Summer picnics, reunions, tailgate parties, camping trips, or maybe even a good ol’ backyard barbecue or cookout—these all offer us a chance to have fun and eat food with family and friends outdoors. But beware: According to the Centers for Disease Control and Prevention (CDC), warm weather gives bacteria more opportunity to contaminate food.

In addition, says the CDC, salmonella illness is more common in the summer. This bacteria is a regular cause of food poisoning, and during the past 15 years salmonella infections have remained high.

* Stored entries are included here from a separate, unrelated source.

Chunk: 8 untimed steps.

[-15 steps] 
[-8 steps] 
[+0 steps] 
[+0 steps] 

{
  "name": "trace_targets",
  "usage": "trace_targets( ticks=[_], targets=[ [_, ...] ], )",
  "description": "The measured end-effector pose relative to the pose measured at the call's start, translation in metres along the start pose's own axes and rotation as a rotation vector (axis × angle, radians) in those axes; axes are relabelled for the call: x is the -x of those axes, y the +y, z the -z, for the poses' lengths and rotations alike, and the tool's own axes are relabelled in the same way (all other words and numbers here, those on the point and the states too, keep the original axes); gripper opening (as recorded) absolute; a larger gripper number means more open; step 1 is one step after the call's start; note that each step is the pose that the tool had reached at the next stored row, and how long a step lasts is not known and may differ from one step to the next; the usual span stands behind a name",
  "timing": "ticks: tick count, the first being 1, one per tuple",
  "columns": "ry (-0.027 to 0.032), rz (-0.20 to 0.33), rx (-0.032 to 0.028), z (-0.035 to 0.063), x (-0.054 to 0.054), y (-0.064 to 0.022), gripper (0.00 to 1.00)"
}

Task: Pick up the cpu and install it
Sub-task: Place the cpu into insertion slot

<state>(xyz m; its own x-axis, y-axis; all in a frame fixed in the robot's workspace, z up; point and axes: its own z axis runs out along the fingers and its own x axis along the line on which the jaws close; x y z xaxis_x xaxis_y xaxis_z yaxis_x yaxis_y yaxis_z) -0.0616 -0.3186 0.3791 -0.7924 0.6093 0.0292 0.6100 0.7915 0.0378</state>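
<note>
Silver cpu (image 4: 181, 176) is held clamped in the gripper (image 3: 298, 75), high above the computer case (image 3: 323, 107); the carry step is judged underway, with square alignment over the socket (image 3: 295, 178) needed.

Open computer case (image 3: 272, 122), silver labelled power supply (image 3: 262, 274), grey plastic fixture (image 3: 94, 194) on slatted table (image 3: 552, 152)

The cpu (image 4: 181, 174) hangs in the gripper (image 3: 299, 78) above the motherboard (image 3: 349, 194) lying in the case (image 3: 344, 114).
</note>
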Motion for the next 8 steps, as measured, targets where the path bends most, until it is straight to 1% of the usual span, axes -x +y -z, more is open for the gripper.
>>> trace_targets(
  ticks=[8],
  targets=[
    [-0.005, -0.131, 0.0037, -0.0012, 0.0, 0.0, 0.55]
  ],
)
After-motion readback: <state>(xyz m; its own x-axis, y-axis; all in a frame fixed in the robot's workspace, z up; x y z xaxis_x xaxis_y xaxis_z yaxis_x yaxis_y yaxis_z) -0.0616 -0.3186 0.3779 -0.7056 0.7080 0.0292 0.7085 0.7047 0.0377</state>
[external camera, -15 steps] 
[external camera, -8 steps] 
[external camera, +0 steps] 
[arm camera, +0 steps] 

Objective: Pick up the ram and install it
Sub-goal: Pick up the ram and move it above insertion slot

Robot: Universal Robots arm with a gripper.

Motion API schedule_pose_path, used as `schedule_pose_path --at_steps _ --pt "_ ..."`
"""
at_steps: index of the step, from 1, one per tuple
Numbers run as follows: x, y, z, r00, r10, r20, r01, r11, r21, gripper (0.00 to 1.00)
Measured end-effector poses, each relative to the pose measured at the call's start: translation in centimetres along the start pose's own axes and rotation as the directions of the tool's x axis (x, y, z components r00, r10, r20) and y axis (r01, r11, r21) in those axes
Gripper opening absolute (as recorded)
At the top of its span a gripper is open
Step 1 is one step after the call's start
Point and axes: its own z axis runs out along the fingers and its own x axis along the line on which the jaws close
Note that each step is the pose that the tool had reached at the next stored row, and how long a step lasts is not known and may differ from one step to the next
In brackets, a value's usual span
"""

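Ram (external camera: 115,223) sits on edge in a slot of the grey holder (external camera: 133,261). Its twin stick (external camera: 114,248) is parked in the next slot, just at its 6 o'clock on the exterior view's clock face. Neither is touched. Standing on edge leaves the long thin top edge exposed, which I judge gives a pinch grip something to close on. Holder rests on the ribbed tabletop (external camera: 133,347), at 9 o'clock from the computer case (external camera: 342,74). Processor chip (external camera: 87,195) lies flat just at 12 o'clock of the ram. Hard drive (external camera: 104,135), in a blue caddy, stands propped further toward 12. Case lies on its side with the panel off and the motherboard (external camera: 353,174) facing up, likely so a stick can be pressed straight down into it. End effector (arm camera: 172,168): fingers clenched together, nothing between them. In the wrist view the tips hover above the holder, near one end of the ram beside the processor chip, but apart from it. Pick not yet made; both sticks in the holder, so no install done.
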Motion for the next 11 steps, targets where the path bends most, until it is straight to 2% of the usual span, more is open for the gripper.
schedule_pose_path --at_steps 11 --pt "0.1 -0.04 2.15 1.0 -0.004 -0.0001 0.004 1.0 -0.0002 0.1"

To avoid an episode of food poisoning, or some other nasty foodborne illness, experts from the Academy of Nutrition and Dietetics offer this advice:

  • Wash hands before, during and after food preparation.
  • Wipe down surfaces.
  • Defrost meats in the refrigerator or microwave.
  • Marinate steaks, chops and other meats in the icebox (boil marinades first if you’ll reuse them).
  • Separate raw and cooked foods as well as the plates and utensils used to hold and serve them.
  • Cook and refrigerate foods at the correct temperatures (usually below 40 degrees Fahrenheit).
  • Also, don’t leave foods (cooked or store-bought) unrefrigerated for longer than two hours, and if it’s 90 degrees or hotter, cut that down to one hour.
  • Unsure if it’s OK to eat? Just toss it!